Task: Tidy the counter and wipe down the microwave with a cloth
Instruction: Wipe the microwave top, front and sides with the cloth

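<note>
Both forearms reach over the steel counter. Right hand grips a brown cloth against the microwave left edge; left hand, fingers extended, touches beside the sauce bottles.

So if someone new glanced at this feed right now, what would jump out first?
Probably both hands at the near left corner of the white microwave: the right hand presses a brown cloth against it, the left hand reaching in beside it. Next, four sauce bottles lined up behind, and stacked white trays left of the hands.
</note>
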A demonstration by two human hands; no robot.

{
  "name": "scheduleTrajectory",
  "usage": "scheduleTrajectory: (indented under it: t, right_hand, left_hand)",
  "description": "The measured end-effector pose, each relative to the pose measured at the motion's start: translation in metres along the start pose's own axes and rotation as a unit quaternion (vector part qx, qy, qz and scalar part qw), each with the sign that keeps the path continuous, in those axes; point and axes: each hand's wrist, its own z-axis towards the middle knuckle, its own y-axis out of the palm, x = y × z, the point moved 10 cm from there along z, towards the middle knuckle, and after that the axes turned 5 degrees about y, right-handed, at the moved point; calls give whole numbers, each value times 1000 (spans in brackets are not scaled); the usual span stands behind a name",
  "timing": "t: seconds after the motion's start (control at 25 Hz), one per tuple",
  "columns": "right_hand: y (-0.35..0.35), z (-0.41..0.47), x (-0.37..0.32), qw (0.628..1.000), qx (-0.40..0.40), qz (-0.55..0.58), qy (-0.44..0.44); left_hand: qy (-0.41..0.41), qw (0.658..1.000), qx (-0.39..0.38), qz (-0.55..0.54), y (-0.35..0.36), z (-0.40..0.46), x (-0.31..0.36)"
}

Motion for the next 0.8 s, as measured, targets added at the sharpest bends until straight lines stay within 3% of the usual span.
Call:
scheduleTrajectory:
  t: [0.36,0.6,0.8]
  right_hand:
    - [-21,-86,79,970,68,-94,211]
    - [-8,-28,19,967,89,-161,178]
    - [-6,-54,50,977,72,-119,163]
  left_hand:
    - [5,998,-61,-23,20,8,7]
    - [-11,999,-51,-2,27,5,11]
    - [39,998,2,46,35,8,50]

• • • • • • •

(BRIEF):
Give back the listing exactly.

(ANSWER TO THE PROBLEM):
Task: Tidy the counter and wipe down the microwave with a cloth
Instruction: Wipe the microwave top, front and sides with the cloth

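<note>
Both forearms reach over the steel counter. Right hand grips a brown cloth against the microwave left edge; left hand, fingers extended, touches beside the sauce bottles.

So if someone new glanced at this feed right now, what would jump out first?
Probably both hands at the near left corner of the white microwave: the right hand presses a brown cloth against it, the left hand reaching in beside it. Next, four sauce bottles lined up behind, and stacked white trays left of the hands.
</note>
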A demonstration by two human hands; no robot.

{
  "name": "scheduleTrajectory",
  "usage": "scheduleTrajectory: (indented under it: t, right_hand, left_hand)",
  "description": "The measured end-effector pose, each relative to the pose measured at the motion's start: translation in metres along the start pose's own axes and rotation as a unit quaternion (vector part qx, qy, qz and scalar part qw), each with the sign that keeps the path continuous, in those axes; point and axes: each hand's wrist, its own z-axis towards the middle knuckle, its own y-axis out of the palm, x = y × z, the point moved 10 cm from there along z, towards the middle knuckle, and after that the axes turned 5 degrees about y, right-handed, at the moved point; calls give whole numbers, each value times 1000 (spans in brackets are not scaled); the usual span stands behind a name",
  "timing": "t: seconds after the motion's start (control at 25 Hz), one per tuple",
  "columns": "right_hand: y (-0.35..0.35), z (-0.41..0.47), x (-0.37..0.32), qw (0.628..1.000), qx (-0.40..0.40), qz (-0.55..0.58), qy (-0.44..0.44); left_hand: qy (-0.41..0.41), qw (0.658..1.000), qx (-0.39..0.38), qz (-0.55..0.54), y (-0.35..0.36), z (-0.40..0.46), x (-0.31..0.36)"
}

Motion for the next 0.8 s, as measured, targets added at the sharpest bends until straight lines stay within 3% of the usual span.
Call:
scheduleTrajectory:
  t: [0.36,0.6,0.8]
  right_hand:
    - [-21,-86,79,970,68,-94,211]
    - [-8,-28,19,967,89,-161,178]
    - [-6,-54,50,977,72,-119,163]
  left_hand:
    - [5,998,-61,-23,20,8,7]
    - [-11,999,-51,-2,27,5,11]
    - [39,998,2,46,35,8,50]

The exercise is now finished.